Written by Theresa Corbin
In one month, I will have been married for exactly 12 years.
And I don’t just say that because I love the future perfect tense of verbs. I say it because I am proud of this accomplishment. 12 years of fun, failing each other, forgiveness, and friendship. In these 12 years, I have learned a lot. I have learned that most fairy tales end at the wedding for a reason. I have learned a lot about the human condition and myself.
Allow me to introduce us:
My husband and I are both American Muslim converts. We are the same age. We come from the same area of the country. We both lack interest in football. We have the same sense of humor. And we didn’t know the other existed until we had an arranged marriage. The story of how that went down is here in case you are interested. And then we lived happily ever after … LOL
When we tell people our marriage would not have happened and would not work without Islam, the automatic response is “that is sad”. But it really isn’t. If you think about it, why else do people get together? They don’t want to go it alone. And they find someone who has similar beliefs and ambitions and try to make the load of two lives easier. Islam is our common belief and ambition.

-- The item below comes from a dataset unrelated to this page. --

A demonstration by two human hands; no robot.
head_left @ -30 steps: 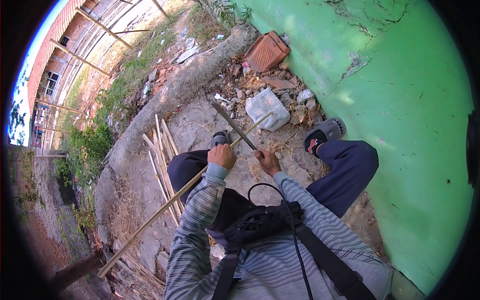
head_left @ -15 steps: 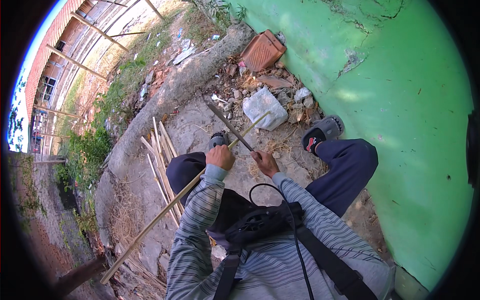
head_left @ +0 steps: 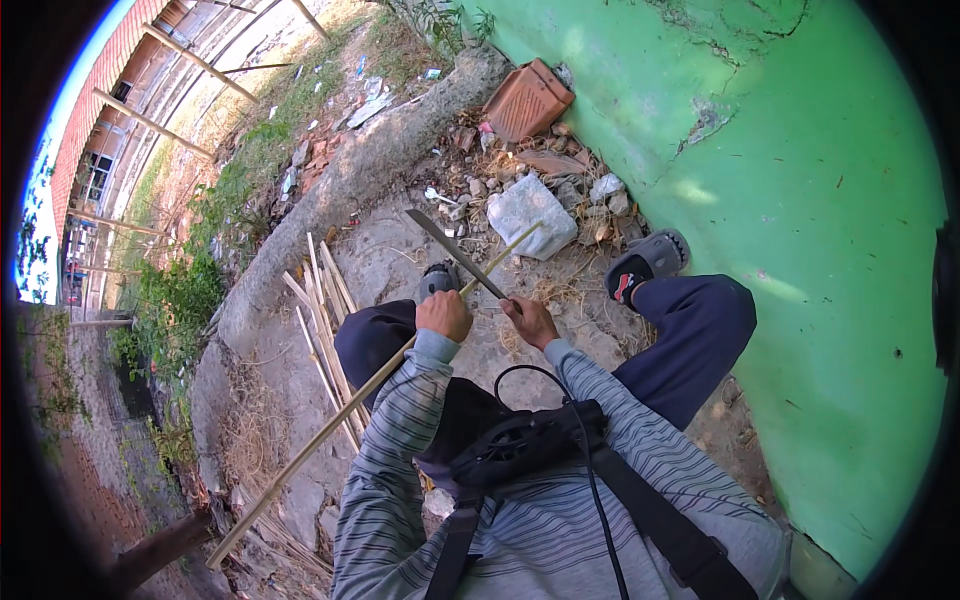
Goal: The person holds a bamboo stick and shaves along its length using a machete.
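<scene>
My left hand [head_left: 445, 316] is closed round a long, thin bamboo strip [head_left: 300, 457]. The strip runs from the lower left, under my left forearm, up past the fist to a far tip over a pale block. My right hand [head_left: 530, 322] grips a long dark knife [head_left: 452, 250] by its handle end. Its blade points up and to the left, crossing the strip just beyond my left fist. Whether the edge touches the strip I cannot tell. More pale strips [head_left: 322, 320] lie in a loose bundle on the ground beside my left knee.
The pale block [head_left: 532, 217] sits among rubble ahead of my feet. Behind it is an orange clay piece [head_left: 529, 101], against the green wall [head_left: 800, 250] on my right. A low rough kerb [head_left: 350, 170] curves along the left. A dark cable [head_left: 590, 450] hangs across my chest.
The knife's tip has shifted slightly to the left. My left hand and the strip have moved a little to the right; both grips stay the same.
</scene>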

And no matter what reason people come together, I think a lot of people treat marriage like it in itself is a religion (I blame fairy tales … lots of fairy tale talk. Probably because I saw Frozen three times and loved the non-traditional message).
Once people find a partner, they tend to approach marriage thinking the other party should offer them extravagant admiration and endless devotion and be perfect and constantly selfless and good smelling and save them from bad situations and on and on, i.e. they expect to be alternatively worshiped and saved. This kind of marriage has the seeds of failure and bitterness sown into its premise.
To me, there is nothing so harsh as expecting someone to be perfect and nothing as absurd as expecting selflessness from others (have you ever met people?). As Muslims, we understand that people should not be worshiped for many reasons not the least of which is that people are sometimes cranky.
Not only does Islam bring us together and give us perspective within our marriage, it also gives us a road map on how to treat each other: argue with manners, smile, treat each other with kindness, don’t be suspicious, respect each other, a good greeting increases love, don’t backbite, the strong person controls him or herself in anger, at least try to smell good for your spouse, what is his is hers and what is hers is hers, and so on.
So to commemorate our 12 year accomplishment, I have compiled a list of things we have said to each other that have enriched our marriage.
One for each year of marriage. I will not tell you who said what (you can try to guess), but I will tell you that with each comment a serious lesson was learned.
12. I am glad you understand that I am funnier than you.
11. I think your feelings are completely unfounded, but the fact that they are real to you makes them matter to me.
10. I grant you Fart Blanche.
9. I opp-o-lop-ogize. I did it on a porpoise. (stolen from someone else’s marriage)
8. Love should totally be conditional. If you killed me, I wouldn’t love you any more (we both agreed on this point).
7. Let’s have a dance party (translation: let’s sit on the couch and eat ice cream).
6. Wake up! It’s time to pray!
5. If you want to talk about money, just email me. It takes the sting out of the conversation.
4. “You’re ruining my life!” In the key of a 13 year-old girl (this is ridiculous and dramatic enough to diffuse any argument).
3. We have to move. We need two bathrooms.
2. Fine! I will learn how to play D&D.
1. I forgive you.
And for my next trick, I will now offer you some sage marriage advice:
1. Don’t take yourself so seriously.
2. You are probably a bigger idiot than you realize (This is general advice. I learned this the hard way).
4. Sometimes you don’t like something about your spouse, but it is the very thing that you sometimes love. There is a hadith about this and it is so true.
5. If you are not both in it to win it, it is not going to work. Period.
Disclaimer: I do not parody the title of the movie 12 Years a Slave because I think marriage is like slavery nor do I do it because I think the evils of slavery in America are funny. It was just convenient timing on both the part of the movie and my marriage.